Provided records section start
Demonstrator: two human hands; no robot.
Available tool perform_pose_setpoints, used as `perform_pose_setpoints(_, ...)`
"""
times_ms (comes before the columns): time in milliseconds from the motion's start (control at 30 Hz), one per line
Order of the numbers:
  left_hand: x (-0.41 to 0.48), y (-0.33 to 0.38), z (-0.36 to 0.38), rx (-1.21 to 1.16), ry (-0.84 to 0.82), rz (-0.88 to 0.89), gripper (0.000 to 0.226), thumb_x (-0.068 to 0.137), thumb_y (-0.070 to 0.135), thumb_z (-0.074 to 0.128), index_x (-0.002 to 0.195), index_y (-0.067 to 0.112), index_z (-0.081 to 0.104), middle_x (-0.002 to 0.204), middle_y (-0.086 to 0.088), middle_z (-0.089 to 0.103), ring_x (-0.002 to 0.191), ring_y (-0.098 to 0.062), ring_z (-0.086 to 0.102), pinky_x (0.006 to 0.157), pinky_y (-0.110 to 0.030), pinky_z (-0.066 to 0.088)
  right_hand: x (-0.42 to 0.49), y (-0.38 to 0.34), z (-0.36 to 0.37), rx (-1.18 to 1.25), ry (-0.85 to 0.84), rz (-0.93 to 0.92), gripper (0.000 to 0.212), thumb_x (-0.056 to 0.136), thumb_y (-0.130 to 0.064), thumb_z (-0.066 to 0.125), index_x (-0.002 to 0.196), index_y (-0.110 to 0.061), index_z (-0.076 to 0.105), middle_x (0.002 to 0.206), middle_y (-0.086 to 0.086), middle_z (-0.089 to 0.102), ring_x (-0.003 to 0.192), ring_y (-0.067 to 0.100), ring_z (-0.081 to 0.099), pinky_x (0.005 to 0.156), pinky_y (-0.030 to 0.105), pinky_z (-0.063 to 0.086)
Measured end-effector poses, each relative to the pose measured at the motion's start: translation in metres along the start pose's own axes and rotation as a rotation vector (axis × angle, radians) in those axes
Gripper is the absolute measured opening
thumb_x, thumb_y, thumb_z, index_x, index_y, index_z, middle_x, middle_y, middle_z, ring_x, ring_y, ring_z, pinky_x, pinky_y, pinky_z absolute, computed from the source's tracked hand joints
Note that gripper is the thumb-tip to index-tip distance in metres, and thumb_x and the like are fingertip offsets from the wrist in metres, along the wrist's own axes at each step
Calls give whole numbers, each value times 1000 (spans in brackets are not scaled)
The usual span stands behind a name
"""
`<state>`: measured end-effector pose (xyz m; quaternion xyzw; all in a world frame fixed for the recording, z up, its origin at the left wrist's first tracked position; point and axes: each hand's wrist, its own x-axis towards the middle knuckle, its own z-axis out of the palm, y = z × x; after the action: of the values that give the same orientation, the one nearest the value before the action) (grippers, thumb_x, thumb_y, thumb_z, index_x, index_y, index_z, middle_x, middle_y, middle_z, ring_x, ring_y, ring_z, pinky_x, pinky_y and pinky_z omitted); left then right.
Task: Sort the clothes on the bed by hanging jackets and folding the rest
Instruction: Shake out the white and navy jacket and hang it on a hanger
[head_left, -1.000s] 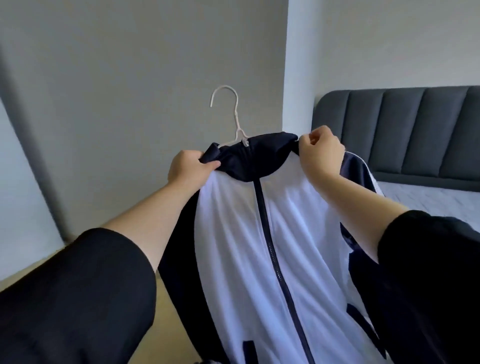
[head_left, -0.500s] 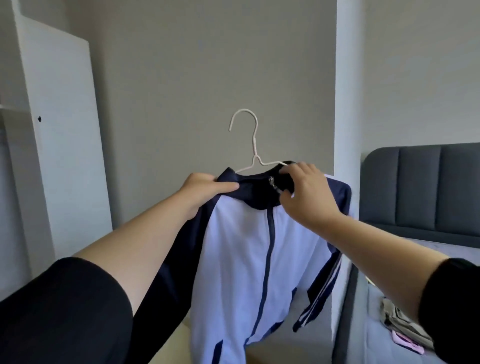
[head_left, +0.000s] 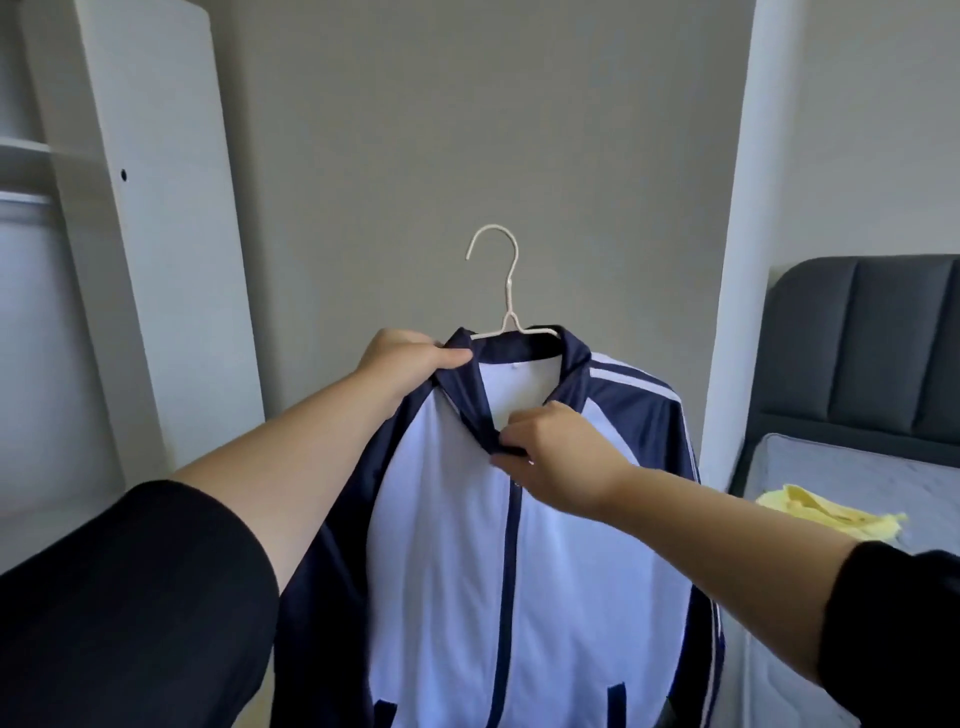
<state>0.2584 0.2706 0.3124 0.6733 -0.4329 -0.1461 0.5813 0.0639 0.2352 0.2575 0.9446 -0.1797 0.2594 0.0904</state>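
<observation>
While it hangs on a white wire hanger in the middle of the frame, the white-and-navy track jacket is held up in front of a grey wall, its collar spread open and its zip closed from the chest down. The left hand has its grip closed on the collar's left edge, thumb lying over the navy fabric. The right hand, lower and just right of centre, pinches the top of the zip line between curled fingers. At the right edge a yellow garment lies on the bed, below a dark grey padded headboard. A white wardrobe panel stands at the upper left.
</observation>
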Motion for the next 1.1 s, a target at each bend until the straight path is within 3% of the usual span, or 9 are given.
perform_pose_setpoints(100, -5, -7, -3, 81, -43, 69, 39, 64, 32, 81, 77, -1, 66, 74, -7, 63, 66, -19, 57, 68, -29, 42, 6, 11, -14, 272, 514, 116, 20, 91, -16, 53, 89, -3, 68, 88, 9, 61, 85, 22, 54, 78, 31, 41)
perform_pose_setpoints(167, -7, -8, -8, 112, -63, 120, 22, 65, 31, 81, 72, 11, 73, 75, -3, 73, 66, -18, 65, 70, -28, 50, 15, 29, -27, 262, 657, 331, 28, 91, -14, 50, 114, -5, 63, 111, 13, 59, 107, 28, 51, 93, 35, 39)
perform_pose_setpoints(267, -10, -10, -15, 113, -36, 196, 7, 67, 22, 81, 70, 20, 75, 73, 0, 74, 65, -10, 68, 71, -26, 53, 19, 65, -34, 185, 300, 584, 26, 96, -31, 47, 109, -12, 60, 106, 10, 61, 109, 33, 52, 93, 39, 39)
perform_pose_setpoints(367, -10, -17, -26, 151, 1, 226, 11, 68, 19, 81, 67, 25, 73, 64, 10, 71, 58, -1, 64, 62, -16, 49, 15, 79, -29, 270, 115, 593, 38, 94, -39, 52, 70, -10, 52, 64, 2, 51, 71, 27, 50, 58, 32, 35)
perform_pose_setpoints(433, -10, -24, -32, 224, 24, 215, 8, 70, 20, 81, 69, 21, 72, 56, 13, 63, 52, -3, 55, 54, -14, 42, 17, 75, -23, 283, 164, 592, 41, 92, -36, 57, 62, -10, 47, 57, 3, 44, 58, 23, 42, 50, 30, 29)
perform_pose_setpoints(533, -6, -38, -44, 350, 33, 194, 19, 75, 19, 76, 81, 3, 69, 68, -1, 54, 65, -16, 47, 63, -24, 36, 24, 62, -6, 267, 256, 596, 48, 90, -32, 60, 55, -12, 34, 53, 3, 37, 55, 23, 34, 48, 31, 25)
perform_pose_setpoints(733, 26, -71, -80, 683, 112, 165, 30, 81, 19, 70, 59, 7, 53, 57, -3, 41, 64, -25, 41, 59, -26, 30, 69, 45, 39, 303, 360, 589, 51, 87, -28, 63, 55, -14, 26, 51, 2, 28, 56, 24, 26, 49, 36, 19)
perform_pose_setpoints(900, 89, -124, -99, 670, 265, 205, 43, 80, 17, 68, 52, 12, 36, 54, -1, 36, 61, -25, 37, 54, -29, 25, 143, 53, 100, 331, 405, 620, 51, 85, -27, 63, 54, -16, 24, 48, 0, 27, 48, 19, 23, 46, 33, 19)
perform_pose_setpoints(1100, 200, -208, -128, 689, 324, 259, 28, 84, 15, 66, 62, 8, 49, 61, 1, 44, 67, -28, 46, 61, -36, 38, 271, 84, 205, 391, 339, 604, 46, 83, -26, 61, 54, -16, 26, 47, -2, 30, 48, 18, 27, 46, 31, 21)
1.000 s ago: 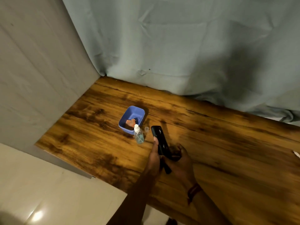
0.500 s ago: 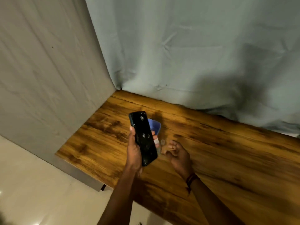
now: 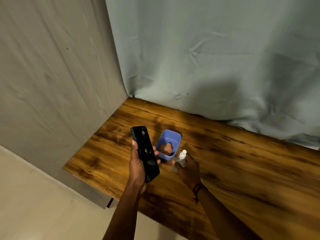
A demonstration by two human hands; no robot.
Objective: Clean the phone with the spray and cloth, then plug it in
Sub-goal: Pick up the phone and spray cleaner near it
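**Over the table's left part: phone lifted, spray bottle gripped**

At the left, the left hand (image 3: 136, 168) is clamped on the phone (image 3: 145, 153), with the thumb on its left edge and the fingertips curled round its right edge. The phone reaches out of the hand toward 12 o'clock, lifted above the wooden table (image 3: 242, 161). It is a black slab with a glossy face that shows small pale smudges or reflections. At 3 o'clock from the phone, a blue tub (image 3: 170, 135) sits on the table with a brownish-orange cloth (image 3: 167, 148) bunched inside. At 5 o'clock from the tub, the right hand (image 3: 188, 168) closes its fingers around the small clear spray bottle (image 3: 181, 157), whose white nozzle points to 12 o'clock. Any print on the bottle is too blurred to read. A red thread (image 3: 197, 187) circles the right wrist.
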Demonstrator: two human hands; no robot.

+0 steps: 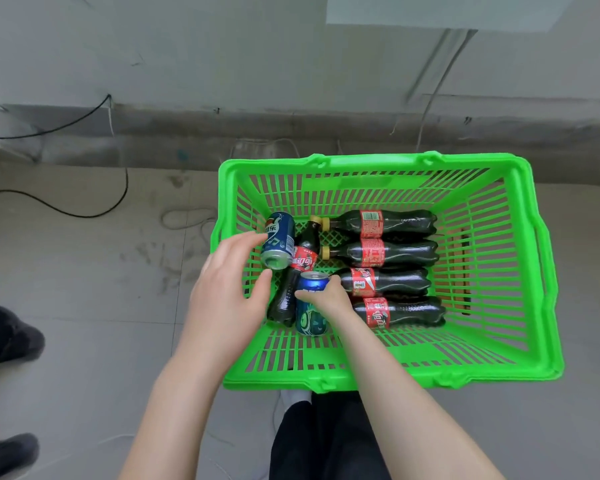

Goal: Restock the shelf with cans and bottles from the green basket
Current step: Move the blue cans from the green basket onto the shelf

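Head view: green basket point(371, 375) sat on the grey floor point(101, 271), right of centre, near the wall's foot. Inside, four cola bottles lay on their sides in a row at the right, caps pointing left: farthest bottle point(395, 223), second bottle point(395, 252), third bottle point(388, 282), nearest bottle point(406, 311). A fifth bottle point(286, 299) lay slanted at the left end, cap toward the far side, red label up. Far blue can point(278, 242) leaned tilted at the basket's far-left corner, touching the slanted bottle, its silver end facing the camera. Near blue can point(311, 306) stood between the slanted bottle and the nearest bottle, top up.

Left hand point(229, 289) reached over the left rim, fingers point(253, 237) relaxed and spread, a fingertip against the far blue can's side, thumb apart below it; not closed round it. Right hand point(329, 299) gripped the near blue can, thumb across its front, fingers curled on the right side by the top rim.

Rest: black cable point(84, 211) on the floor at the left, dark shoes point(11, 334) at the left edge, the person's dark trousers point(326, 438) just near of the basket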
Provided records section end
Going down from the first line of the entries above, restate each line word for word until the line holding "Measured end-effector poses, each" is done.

Demonstrator: two human hands; no robot.
Available tool perform_pose_setpoints, used as `perform_pose_setpoints(_, ...)`
"""
times_ms (comes before the columns): time in milliseconds from the motion's start (control at 30 Hz), one per line
Order of the numbers:
  left_hand: x (-0.41 to 0.48), y (-0.33 to 0.38), z (-0.36 to 0.38), rx (-1.21 to 1.16), ry (-0.84 to 0.82), rz (-0.88 to 0.89), gripper (0.000 to 0.226), thumb_x (-0.068 to 0.137), thumb_y (-0.070 to 0.135), thumb_z (-0.074 to 0.128), index_x (-0.002 to 0.195), index_y (-0.067 to 0.112), index_z (-0.081 to 0.104), middle_x (-0.002 to 0.204), middle_y (-0.086 to 0.088), middle_z (-0.089 to 0.103), ring_x (-0.002 to 0.191), ring_y (-0.098 to 0.062), ring_z (-0.086 to 0.102), pinky_x (0.006 to 0.157), pinky_y (-0.110 to 0.030), pinky_z (-0.066 to 0.088)
  right_hand: x (-0.42 to 0.49), y (-0.38 to 0.34), z (-0.36 to 0.37), rx (-1.18 to 1.25), ry (-0.85 to 0.84), rz (-0.93 to 0.92), gripper (0.000 to 0.212), thumb_x (-0.056 to 0.136), thumb_y (-0.130 to 0.064), thumb_z (-0.066 to 0.125), index_x (-0.002 to 0.196), index_y (-0.110 to 0.061), index_z (-0.076 to 0.105), middle_x (0.002 to 0.206), middle_y (-0.086 to 0.086), middle_z (-0.089 to 0.102), ring_x (-0.003 to 0.192), ring_y (-0.067 to 0.100), ring_z (-0.081 to 0.099), pinky_x (0.005 to 0.156), pinky_y (-0.030 to 0.105), pinky_z (-0.063 to 0.086)
Measured end-effector poses, each relative to the pose measured at the motion's start: translation in metres along the start pose's own axes and rotation as a rotation vector (axis × angle, radians) in those axes

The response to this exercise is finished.